According to Notre Dame's 2018 ABA-required disclosures, 86% of the Class of 2019 obtained full-time, long-term, JD-required employment ten months after graduation. 41.5% of the Class of 2019 accepted positions at Large Firms, while 11.9% accepted Federal Clerkships, and 17.6% of the Class of 2019 Graduates accepted public service positions.

The school enrolls about 600 students and in addition to the J.D. degree it also offers dual JD–MBA and several a dual J.D. and Masters combined degrees (including JD/MS, JD/MA, JD/M.Eng.). It also offers the only American Bar Association–approved, year-long, study-abroad program, which is based in London.

History

Beginnings
Notre Dame Law School opened in February 1869. It was the second Catholic law school opened in the United States, and the oldest in continuous operation. The first was the law school of Saint Louis University, which opened in 1843 but closed soon after in 1847 (it was then re-opened in 1908). Despite its humble beginning, right from the start, the Law School required law students to have completed previous education in a thorough course in the liberal arts. This was uncommon at the time when Law School applicants only had to be 18. The first “principal” of the law department and Professor of Law was Matthew F. Colovin.  Other law faculty in the early years included Lucius Tong and Timothy Howard. The first class graduated in 1871 and consisted of three students.

"Colonel" Hoynes era

One of the most important names in the history of the school was "Colonel" William J. Hoynes. He was born in County Kilkenny, Ireland in 1847 and emigrated with his parents at age seven. He fought for the Union Army during the American Civil War. After the war, he was a student at Notre Dame from 1867 to 1872, and later went to Brunswick, New Jersey where he was editor of the Daily Times. Hoynes later attended the University of Michigan Law School where he obtained his LL.B. In 1882, Rev. Walsh, then the president of the university, invited Hoynes to take control of the Law School, which was in demise. Hoynes accepted Rev. Walsh's offer in 1883, and taught classes in the Main Administration Building and in Sorin Hall where a large room permitted him to set up a "Moot Court". The course of study was extended from two to three years. Hoynes was assisted in various subjects by John Ewing and Lucius Hubbard of South Bend. Under his tenure, enrollment in the law school began to rise immediately.

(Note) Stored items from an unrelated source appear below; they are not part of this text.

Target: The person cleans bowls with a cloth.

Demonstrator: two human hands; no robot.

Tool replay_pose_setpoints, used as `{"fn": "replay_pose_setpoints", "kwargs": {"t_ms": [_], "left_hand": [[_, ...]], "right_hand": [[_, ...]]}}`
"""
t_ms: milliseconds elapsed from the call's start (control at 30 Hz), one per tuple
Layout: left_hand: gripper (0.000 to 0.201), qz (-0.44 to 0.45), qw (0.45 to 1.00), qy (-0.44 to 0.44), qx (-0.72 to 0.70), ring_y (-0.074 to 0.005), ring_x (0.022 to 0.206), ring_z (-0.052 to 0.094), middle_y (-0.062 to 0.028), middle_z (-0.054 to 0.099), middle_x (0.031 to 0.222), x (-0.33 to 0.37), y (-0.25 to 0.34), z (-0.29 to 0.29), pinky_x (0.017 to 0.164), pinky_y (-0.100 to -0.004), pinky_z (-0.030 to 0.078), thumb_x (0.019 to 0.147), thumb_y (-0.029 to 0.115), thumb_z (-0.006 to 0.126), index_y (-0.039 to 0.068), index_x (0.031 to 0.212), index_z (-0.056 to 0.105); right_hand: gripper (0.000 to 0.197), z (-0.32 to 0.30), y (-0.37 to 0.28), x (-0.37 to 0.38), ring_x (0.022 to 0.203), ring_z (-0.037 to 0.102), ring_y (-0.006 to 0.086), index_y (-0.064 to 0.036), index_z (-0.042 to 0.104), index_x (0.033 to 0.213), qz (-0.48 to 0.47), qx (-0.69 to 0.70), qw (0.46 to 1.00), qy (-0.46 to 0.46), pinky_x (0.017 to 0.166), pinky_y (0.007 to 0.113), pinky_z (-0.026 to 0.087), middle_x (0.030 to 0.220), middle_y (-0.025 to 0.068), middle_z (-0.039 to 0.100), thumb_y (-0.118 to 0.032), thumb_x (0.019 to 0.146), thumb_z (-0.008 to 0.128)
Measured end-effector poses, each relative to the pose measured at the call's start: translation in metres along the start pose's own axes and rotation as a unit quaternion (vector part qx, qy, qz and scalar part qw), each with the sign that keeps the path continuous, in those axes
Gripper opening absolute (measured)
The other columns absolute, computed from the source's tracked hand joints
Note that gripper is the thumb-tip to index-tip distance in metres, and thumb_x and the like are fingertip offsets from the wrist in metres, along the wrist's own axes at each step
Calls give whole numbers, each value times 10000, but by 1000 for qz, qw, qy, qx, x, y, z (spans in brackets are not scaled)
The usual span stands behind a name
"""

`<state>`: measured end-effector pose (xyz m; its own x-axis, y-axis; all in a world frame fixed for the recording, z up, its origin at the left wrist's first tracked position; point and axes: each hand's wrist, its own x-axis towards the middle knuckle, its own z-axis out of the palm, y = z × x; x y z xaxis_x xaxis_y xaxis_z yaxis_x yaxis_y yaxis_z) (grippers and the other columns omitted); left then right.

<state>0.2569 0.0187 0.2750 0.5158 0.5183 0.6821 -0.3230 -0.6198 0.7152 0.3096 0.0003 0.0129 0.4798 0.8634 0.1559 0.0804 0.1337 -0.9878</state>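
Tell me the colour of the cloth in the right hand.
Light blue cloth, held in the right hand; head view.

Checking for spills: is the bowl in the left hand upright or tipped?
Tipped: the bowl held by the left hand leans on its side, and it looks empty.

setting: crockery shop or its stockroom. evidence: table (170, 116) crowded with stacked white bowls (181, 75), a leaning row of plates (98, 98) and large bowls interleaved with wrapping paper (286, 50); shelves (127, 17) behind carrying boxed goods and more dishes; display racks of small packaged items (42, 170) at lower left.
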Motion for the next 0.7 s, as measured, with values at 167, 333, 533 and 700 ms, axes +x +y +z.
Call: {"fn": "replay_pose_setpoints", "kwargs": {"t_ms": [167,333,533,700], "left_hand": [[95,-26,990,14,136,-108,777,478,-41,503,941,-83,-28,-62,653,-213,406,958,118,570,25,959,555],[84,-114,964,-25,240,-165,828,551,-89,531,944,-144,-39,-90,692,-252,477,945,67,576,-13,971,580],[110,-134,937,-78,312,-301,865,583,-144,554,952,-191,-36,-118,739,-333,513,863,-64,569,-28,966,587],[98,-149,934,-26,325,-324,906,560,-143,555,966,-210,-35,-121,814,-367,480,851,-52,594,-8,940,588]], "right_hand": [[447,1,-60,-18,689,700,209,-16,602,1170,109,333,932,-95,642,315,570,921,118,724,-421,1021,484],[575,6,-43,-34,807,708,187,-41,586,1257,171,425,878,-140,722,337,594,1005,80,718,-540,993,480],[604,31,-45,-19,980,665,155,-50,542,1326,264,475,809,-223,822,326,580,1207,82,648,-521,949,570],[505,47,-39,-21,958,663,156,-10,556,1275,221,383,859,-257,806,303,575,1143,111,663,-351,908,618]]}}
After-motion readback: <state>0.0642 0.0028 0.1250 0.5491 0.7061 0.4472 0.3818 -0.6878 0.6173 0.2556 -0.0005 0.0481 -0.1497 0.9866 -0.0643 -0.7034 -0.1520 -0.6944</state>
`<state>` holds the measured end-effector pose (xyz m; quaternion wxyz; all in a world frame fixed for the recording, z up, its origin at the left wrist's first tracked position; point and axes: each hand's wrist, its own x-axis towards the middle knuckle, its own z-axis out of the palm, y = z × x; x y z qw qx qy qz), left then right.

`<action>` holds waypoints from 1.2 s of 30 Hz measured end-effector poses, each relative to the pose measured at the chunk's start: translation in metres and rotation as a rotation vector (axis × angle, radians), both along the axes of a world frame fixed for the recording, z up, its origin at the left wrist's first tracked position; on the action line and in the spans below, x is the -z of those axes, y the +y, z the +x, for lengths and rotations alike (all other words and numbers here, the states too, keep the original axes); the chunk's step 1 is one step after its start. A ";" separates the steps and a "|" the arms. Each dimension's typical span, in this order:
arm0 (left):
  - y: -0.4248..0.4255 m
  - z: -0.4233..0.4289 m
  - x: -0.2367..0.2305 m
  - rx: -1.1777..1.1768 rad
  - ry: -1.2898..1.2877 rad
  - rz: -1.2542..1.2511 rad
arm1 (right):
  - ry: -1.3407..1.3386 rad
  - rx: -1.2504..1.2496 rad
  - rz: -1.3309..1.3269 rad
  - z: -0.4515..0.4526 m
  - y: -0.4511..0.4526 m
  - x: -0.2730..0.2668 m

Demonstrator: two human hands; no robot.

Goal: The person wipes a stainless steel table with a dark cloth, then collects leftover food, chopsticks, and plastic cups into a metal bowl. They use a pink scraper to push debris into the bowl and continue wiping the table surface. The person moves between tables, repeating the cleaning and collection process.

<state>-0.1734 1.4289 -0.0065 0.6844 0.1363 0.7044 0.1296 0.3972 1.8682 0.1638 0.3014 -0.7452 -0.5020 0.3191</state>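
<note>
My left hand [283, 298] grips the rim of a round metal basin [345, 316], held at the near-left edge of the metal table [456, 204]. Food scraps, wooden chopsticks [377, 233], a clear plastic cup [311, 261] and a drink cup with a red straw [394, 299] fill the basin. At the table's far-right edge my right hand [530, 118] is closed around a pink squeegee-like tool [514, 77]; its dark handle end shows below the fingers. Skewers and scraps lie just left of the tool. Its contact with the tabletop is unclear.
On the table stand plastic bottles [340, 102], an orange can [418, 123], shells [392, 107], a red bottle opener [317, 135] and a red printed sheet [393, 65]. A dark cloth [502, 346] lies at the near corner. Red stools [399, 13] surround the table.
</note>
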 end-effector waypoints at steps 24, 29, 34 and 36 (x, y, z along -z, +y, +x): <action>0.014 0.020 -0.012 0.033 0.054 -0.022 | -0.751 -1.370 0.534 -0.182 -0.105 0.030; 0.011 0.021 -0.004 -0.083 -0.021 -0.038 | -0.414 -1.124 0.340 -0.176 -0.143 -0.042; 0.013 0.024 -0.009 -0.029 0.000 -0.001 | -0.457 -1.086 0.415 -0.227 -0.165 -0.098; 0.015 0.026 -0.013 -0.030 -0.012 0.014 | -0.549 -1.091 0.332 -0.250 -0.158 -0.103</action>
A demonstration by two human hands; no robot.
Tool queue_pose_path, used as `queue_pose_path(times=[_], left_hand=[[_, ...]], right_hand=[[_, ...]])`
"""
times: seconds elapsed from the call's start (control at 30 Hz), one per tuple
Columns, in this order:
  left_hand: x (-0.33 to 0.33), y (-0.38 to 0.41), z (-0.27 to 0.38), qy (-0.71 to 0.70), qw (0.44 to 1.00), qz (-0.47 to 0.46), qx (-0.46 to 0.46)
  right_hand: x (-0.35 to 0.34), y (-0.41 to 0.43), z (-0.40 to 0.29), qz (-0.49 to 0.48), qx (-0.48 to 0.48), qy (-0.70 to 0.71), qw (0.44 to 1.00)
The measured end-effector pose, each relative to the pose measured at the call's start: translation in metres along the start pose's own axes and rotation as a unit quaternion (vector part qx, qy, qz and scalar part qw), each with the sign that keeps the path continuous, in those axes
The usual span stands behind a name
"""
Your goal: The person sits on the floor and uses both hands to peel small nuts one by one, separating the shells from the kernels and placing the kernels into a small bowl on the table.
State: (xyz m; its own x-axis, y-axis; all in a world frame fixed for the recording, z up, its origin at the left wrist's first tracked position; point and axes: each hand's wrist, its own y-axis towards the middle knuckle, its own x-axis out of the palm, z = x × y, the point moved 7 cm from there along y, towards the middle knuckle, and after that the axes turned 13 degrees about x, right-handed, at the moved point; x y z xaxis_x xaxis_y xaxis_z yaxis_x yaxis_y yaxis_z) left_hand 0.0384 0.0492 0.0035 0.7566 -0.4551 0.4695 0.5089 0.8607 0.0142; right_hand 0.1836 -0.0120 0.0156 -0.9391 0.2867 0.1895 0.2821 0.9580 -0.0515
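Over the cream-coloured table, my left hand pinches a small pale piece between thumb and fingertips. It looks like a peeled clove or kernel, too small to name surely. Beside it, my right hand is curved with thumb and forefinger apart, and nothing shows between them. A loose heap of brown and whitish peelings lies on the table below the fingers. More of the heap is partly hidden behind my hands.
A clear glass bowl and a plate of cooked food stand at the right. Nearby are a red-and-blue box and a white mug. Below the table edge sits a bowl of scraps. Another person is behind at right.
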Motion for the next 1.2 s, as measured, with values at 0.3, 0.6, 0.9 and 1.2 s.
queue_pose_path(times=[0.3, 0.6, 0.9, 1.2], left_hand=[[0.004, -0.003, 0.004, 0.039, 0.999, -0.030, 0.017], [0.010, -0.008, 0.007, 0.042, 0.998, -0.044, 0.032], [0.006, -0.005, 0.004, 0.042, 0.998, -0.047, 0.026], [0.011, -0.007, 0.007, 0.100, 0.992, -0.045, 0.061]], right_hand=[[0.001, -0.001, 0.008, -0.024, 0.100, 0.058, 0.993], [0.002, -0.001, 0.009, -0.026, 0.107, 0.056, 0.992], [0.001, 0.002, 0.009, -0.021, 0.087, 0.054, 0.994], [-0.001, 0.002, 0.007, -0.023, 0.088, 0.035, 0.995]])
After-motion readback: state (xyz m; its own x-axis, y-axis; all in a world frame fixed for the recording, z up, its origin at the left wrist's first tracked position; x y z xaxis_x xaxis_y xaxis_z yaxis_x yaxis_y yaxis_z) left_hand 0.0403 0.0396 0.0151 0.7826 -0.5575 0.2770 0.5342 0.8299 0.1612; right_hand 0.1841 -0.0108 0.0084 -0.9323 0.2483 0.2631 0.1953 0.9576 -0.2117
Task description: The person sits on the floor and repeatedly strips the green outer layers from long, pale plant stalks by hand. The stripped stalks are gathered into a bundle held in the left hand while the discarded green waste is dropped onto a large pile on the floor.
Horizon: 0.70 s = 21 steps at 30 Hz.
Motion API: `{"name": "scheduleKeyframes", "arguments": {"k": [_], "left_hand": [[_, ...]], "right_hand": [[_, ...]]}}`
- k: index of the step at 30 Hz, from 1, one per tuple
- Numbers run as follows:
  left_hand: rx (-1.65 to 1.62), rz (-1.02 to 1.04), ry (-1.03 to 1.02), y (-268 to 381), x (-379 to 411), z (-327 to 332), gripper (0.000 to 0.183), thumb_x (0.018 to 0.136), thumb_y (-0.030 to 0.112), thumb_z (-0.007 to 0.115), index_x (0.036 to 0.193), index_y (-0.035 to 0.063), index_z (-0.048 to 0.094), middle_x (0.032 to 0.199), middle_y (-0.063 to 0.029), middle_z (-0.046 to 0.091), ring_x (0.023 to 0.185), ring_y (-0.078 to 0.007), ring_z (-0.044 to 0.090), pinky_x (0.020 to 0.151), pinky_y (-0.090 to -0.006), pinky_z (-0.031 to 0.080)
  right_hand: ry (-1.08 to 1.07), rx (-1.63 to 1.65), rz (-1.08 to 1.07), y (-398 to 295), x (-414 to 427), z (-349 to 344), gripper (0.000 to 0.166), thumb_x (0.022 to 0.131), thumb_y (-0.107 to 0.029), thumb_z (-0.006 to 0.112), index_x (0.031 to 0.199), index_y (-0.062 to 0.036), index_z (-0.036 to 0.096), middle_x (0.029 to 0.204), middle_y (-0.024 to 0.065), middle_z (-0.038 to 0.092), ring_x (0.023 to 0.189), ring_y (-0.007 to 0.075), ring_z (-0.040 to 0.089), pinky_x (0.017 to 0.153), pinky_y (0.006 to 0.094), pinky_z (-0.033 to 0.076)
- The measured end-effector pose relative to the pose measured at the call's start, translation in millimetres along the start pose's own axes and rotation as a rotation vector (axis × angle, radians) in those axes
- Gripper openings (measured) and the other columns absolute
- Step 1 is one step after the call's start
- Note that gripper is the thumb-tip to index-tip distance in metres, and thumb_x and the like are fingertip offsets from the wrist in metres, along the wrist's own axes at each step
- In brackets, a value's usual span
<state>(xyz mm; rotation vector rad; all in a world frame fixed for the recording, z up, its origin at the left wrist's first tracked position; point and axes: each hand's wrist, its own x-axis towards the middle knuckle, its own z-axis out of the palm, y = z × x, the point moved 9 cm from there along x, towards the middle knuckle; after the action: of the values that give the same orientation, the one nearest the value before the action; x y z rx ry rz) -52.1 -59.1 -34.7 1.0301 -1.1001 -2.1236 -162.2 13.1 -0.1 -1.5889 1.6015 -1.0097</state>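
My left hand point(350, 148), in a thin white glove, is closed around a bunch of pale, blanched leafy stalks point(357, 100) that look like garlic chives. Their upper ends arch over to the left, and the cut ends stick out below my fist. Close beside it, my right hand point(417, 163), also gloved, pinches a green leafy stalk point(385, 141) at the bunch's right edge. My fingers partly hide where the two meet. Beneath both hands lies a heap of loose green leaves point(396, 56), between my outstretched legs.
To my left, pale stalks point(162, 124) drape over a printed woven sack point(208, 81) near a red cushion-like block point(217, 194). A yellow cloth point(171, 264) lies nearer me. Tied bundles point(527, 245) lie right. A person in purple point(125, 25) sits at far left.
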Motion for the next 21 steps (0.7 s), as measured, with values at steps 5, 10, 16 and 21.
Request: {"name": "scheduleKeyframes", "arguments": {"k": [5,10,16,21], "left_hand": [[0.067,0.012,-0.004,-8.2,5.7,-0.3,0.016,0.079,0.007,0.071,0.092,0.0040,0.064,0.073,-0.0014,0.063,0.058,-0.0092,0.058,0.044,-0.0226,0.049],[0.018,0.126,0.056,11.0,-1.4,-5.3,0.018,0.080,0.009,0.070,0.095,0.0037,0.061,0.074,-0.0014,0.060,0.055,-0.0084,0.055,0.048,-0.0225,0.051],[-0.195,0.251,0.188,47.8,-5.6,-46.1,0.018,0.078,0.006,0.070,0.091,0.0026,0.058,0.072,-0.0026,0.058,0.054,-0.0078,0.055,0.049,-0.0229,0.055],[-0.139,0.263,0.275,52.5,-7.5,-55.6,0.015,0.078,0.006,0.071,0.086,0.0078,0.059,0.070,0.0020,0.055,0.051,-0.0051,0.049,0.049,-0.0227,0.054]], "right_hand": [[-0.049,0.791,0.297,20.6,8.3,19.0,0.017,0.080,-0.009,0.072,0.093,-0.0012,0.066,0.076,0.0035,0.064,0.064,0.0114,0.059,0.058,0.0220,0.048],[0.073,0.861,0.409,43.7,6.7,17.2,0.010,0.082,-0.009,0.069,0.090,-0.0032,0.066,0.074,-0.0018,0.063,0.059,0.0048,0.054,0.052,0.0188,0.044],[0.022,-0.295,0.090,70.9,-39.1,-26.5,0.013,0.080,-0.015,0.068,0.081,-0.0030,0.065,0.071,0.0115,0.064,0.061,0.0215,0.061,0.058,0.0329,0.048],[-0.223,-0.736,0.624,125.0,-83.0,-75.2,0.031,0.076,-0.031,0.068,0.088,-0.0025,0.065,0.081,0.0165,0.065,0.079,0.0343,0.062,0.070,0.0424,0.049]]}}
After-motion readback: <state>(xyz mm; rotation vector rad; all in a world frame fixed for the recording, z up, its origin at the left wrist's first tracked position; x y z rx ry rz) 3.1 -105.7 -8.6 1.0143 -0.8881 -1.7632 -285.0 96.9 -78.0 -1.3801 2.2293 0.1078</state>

The university restored the old building of the Institute of Technology after it was damaged by fire in 1916, and renamed it Hoynes Hall in honor of Dean William Hoynes. It was given to the exclusive use of the law students who moved there from Sorin Hall. After the Law School moved to its own building, Hoynes Hall housed the Architecture Department until 1963 and the Psychology Department until 1974, and then was renamed Crowley Hall and became the house of the Music Department since 1976. In 1925 John Whitman was appointed by Dean Thomas Konop as the first Law School librarian, and the collection grew to 7,000 volumes. In 1921 Maxine Evelyn Ryer became the first woman to study law at Notre Dame and the first woman to practice law in St. Joseph County, Indiana. In 1944, statues by Eugene Kormendi were added to the building as part of a campus beautification project.

20th century
On October 7, 1930, the Law School was transferred to the new building located on Notre Dame Avenue. The beautiful Gothic building, which still stands today, has a large reading room. The second librarian, Lora Lashbrook, and the third, Marie Lawrence, grew the library's collection to 20,000 volumes by 1952, and 55,000 volumes by 1960. The increase of both the library collection and student population reduced the available space. Regardless, this was balanced by the expansion of the law school funded by a donation from S. S. Kresge, the namesake of the Kresge Law Library. Under the guidance of Dean Lawless the school started one of the nation's first programs allowing law students to study abroad, with a year-long program in London to study the roots of common law. In 1986 a further expansion added the East Reading Room and created the reference librarian offices. In 1990 alumnus John F. Sandner donated funding for the acquisition of the entire 120,000 volume collection of the Chicago Bar Association Library.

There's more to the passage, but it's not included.